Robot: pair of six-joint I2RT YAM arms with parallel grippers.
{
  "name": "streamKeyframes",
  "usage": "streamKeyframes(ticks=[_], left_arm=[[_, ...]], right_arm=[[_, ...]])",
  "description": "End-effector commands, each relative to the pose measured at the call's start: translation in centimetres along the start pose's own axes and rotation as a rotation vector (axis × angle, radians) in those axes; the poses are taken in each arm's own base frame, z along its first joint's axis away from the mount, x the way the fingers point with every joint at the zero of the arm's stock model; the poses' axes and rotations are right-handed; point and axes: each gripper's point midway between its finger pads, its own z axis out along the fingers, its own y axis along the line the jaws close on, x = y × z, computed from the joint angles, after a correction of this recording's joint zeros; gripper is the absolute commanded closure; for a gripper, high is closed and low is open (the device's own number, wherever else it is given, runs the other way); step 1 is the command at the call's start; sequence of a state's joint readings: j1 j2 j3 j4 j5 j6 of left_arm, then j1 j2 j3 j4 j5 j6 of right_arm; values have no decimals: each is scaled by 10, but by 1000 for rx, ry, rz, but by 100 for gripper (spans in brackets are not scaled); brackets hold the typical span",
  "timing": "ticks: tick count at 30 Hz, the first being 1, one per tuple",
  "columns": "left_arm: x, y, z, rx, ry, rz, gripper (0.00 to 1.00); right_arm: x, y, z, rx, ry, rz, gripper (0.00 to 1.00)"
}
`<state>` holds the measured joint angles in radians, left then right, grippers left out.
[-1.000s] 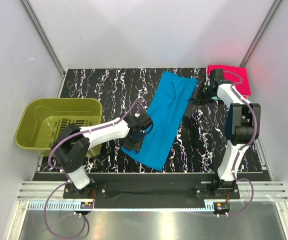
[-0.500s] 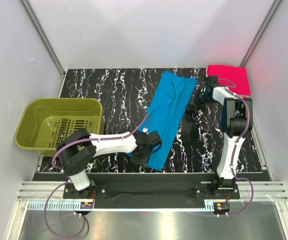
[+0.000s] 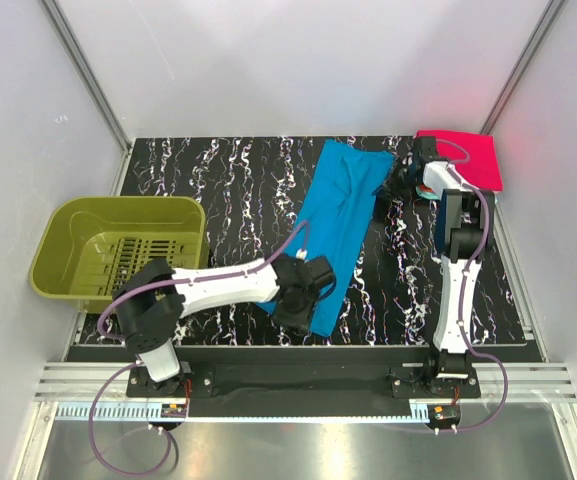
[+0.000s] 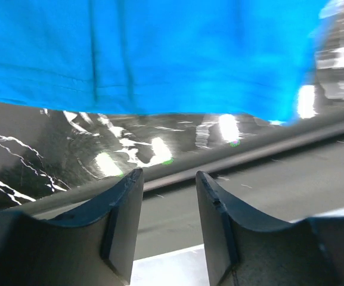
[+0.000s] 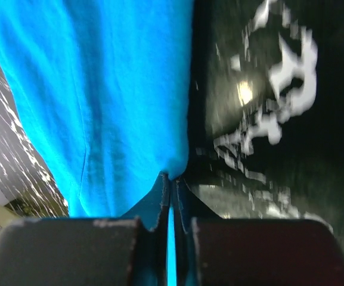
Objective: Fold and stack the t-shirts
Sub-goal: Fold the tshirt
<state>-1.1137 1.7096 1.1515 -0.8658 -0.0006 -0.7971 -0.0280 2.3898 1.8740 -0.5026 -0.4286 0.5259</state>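
Note:
A blue t-shirt (image 3: pixel 336 222), folded into a long strip, lies slantwise on the black marbled table (image 3: pixel 218 190). My right gripper (image 3: pixel 392 184) is shut on the shirt's far right corner; in the right wrist view the blue cloth (image 5: pixel 100 89) is pinched between the fingers (image 5: pixel 161 202). My left gripper (image 3: pixel 306 300) is open and empty at the shirt's near end; in the left wrist view the blue hem (image 4: pixel 160 53) lies just beyond the fingers (image 4: pixel 124 202). A folded red t-shirt (image 3: pixel 464 156) lies at the far right corner.
An olive-green basket (image 3: pixel 118 250) stands at the table's left edge. The table's front edge and rail (image 4: pixel 249 161) run just past the left fingertips. Grey walls close in the back and sides.
My left gripper has moved right and nearer along the shirt to its near end. My right gripper has drawn the far corner a little toward the back right, and the strip now lies straighter.

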Motion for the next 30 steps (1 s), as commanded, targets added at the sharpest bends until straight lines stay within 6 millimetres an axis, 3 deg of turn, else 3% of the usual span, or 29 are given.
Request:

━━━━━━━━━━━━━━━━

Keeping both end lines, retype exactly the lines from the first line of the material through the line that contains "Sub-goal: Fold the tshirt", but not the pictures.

## Result of the task
Robot: pair of six-joint I2RT YAM arms with parallel grippers.
{
  "name": "streamKeyframes",
  "usage": "streamKeyframes(ticks=[_], left_arm=[[_, ...]], right_arm=[[_, ...]])",
  "description": "End-effector commands, each relative to the pose measured at the call's start: translation in centimetres along the start pose's own axes and rotation as a rotation vector (axis × angle, radians) in those axes; the poses are taken in each arm's own base frame, z along its first joint's axis away from the mount, x the way the fingers point with every joint at the zero of the arm's stock model; the poses' axes and rotations are right-handed; point and axes: each gripper's point midway between its finger pads, its own z axis out along the fingers, its own y axis along the line the jaws close on, x = y × z, computed from the joint angles, after a correction of this recording's joint zeros; gripper is the absolute commanded closure; for a gripper, high is closed and low is open (the device's own number, wherever else it is given, runs the other way); step 1 is the command at the call's start; sequence of a state's joint readings: j1 j2 j3 j4 j5 j6 of left_arm, then j1 j2 j3 j4 j5 j6 of right_arm; values have no decimals: each is scaled by 10, but by 1000 for rx, ry, rz, but by 100 for gripper (spans in brackets are not scaled); brackets hold the typical span",
  "timing": "ticks: tick count at 30 Hz, the first being 1, one per tuple",
  "columns": "left_arm: x, y, z, rx, ry, rz, gripper (0.00 to 1.00); right_arm: x, y, z, rx, ry, rz, gripper (0.00 to 1.00)"
}
`<state>` holds the measured joint angles in radians, left then right, grippers left out.
[-1.000s] 
[-0.500s] 
[+0.000s] 
[+0.000s] 
[+0.000s] 
Objective: Fold and stack the t-shirts
Sub-goal: Fold the tshirt

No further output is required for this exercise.